Americans have always loved a good vigilante yarn. But the allure increases in times of uncertainty and perceived powerlessness. And people are more fearful of crime than ever, despite dramatic drops in crime since Charles Bronson ("Death Wish") blasted a path through the same city more than 20 years ago. Especially, these days, our collective fear and hatred turns to "terrorists" and criminal predators. (For a great analysis of the history and allure of the vigilante film, see Eric Lichtenfeld's piece in Slate.)
Nothing wrong with letting off a little steam. But recent news events cause me to doubt that the vigilante mood is shut off when people leave the theater.
Last month, two men in a small Tennessee town torched the residence of a man convicted of a child pornography charge. The man's hapless wife died in the fire.
A month earlier, in a scene reminiscent of the Salem witch trial days, a crowd of angry neighbors descended on a New Hampshire home, taunting the woman resident as a "molester" and "skinner" (prison lingo for a child molester) before tossing a burning scarecrow on her front porch.

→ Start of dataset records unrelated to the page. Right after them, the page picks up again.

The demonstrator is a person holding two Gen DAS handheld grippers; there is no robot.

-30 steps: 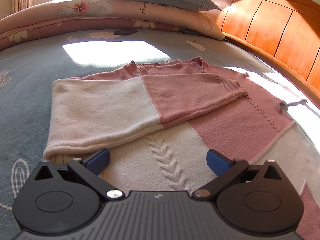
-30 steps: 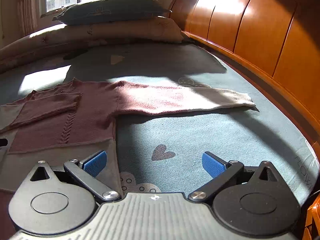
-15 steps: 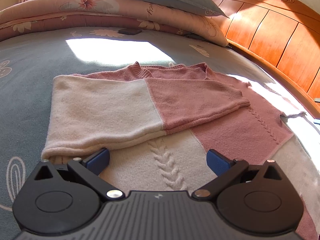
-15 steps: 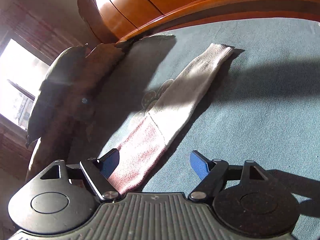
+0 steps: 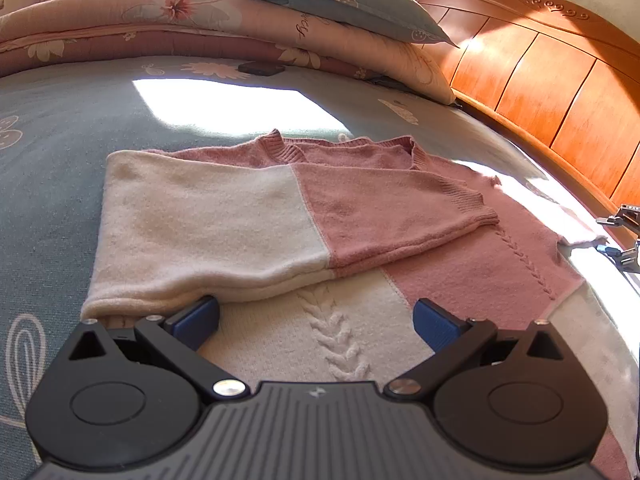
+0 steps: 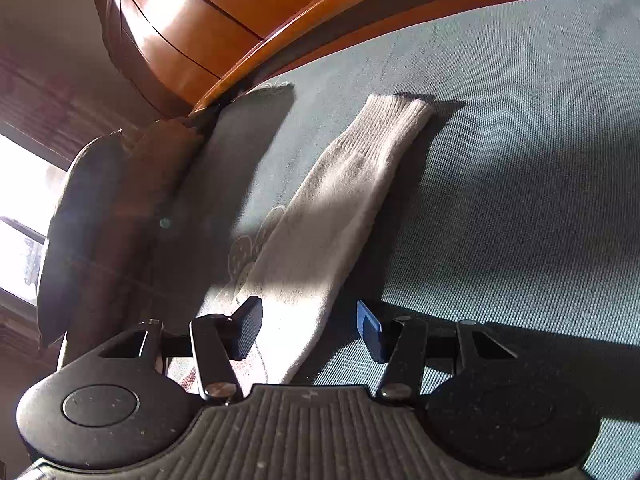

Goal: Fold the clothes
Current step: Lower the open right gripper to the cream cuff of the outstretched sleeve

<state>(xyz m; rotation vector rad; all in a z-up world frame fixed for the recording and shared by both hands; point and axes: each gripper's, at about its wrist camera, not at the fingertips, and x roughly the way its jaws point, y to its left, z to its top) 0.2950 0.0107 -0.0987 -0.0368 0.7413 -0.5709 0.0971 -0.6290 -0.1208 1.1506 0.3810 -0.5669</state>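
Your right gripper [image 6: 308,326] is closing on the sweater's outstretched sleeve [image 6: 332,220], not yet pinched; next fold it across the body; left gripper [image 5: 316,318] idles wide

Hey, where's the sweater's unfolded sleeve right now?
In the right wrist view the unfolded sleeve lies flat on the blue-green bedspread, its cream cuff pointing toward the wooden headboard, its near end between the right gripper's closing jaws.
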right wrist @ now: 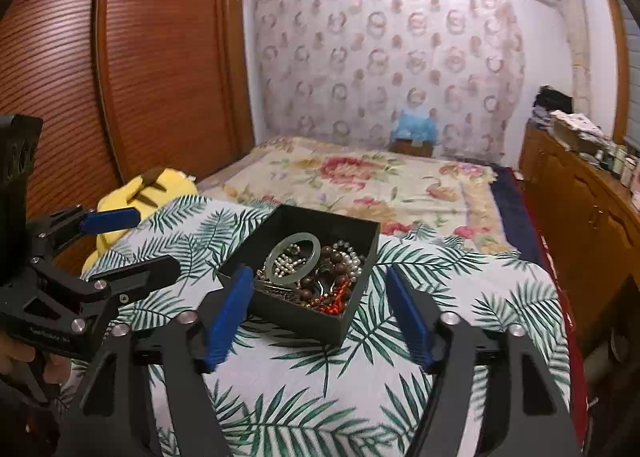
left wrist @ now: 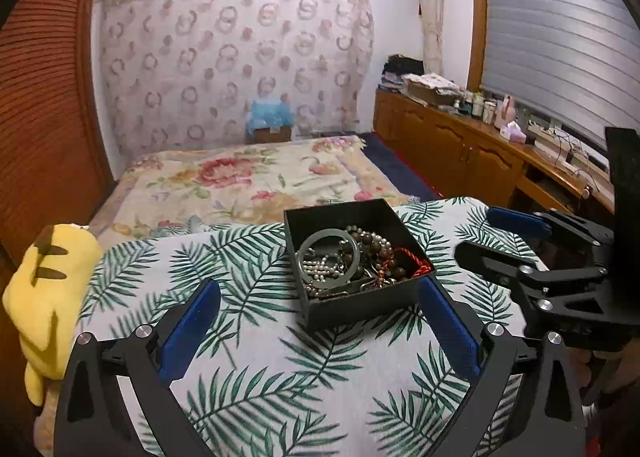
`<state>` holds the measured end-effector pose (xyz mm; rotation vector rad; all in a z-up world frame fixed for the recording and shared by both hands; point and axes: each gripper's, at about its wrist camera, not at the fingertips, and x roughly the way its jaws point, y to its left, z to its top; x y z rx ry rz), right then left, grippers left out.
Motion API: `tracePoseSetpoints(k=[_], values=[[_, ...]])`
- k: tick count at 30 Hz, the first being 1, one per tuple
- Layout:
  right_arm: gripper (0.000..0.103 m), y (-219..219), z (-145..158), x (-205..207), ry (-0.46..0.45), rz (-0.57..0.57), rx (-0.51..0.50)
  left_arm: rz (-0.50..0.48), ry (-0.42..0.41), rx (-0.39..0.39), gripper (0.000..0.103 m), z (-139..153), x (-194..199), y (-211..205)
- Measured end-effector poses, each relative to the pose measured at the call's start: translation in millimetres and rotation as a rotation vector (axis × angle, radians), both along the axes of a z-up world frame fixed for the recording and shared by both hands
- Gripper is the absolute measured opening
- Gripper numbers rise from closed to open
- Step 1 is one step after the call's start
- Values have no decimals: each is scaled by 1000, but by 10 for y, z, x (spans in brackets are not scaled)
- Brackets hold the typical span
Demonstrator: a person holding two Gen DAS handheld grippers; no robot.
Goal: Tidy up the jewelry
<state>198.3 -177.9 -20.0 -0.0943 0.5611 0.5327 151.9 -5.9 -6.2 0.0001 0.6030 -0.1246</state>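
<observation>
Hovering, both released and empty: left gripper and right gripper, flanking black jewelry box lying just ahead, centred on leaf-print cloth, roughly equidistant.

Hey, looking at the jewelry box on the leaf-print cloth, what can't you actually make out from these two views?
- Black box: near inner wall and floor hidden by its own front wall and piled jewelry, both views.
- Pieces beneath the green bangle: tangled, too small to count.
- Red cord: its ends are buried under beads, right wrist view.
- Yellow plush: cut off by cloth edge, left wrist view.
</observation>
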Motion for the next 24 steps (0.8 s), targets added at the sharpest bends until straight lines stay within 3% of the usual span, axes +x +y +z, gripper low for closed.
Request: tracePoseSetpoints(k=[7, 24], values=[[101, -161, 97, -429, -47, -67, 68, 11, -44, 16, 95, 98, -400, -7], [101, -428, 94, -978, -67, -210, 80, 85, -19, -2, 95, 50, -866, 139]])
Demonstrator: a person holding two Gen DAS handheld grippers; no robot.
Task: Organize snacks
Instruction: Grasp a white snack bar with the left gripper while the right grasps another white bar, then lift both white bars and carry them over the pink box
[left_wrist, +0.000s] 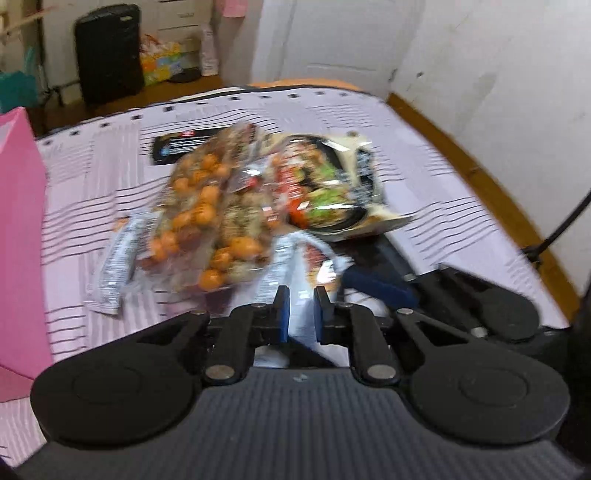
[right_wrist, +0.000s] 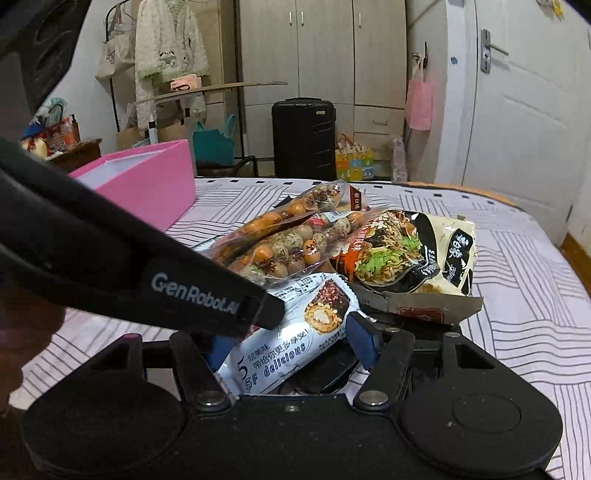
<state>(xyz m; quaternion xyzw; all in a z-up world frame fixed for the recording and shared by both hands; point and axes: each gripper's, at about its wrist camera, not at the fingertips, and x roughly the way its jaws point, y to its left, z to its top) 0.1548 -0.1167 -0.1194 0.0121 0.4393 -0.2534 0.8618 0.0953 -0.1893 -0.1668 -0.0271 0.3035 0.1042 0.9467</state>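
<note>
The left gripper (left_wrist: 301, 306) has its blue pads drawn close together, pinching the edge of a white wrapper (left_wrist: 295, 258) that runs between them. In the right wrist view this gripper's black body, lettered "GenRobot.AI", crosses from the left and comes down on the top of the same wrapper (right_wrist: 291, 332).

The right gripper (right_wrist: 291, 349) stands partly closed around that wrapper, a white snack bar pack printed "5F delicious". The pack lies lengthwise between the right gripper's fingers, with the blue right pad (right_wrist: 364, 341) against its edge; the left pad is mostly hidden behind the left gripper, so full contact there cannot be told.

Just ahead of both tools the other snacks lie in a heap on the striped bedsheet (right_wrist: 517, 295). A clear bag of nuts (right_wrist: 280, 240) sits ahead and left of the right gripper, and a noodle pack (right_wrist: 410, 254) ahead and right, its lower edge overlapping a dark flat pack beneath. From the left gripper, another small white wrapper (left_wrist: 114, 266) lies ahead to the left. A pink box (right_wrist: 147, 184) stands well to the left of both tools, open at the top.
</note>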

These incidents are not isolated. Other vigilante attacks on sex offenders, the most vilified pariahs in modern society, include the following:
- A vigilante killed two sex offenders and visited the homes of another four in Maine. He had gotten their addresses from an online sex offender registry. (He then shot himself to death.)
- A vigilante in Bellingham, Washington killed two recently released sex offenders. He too had found their names through an online sex offender registry.
- A drunken father and son broke into the house of a paroled sex offender in New Jersey and began beating another man whom they mistakenly took as the sex offender. Yet again, the vigilantes had found their victim through a "Megan’s Law" community notification law.
- In Bakersfield, California, a knife-wielding vigilante tried to break down the door of a sex offender whose name, photograph and address had been distributed in the neighborhood by police. Police shot the vigilante dead.
Publishing the names and addresses of people who are villainized as "sex offenders" is almost like handing out murder licenses to violent and unstable people.
As law scholar John LaFond put it: "These [community notification] laws are almost a confession by the state that we have done all that we can, you must now take the defense of your family into your own hands."
Even those who believe all sex offenders deserve to die might not feel so strongly if they knew how some people got onto the sex offender registries, which fail to distinguish based on the severity of the offense.
For example, what about the middle-aged family man convicted of statutory rape at age 16 for his consensual relationship with his 15-year-old girlfriend?
That man is no more of a threat to children than is any other randomly selected man on the street. He is certainly less of a threat to public safety than the vigilantes who are gunning for him.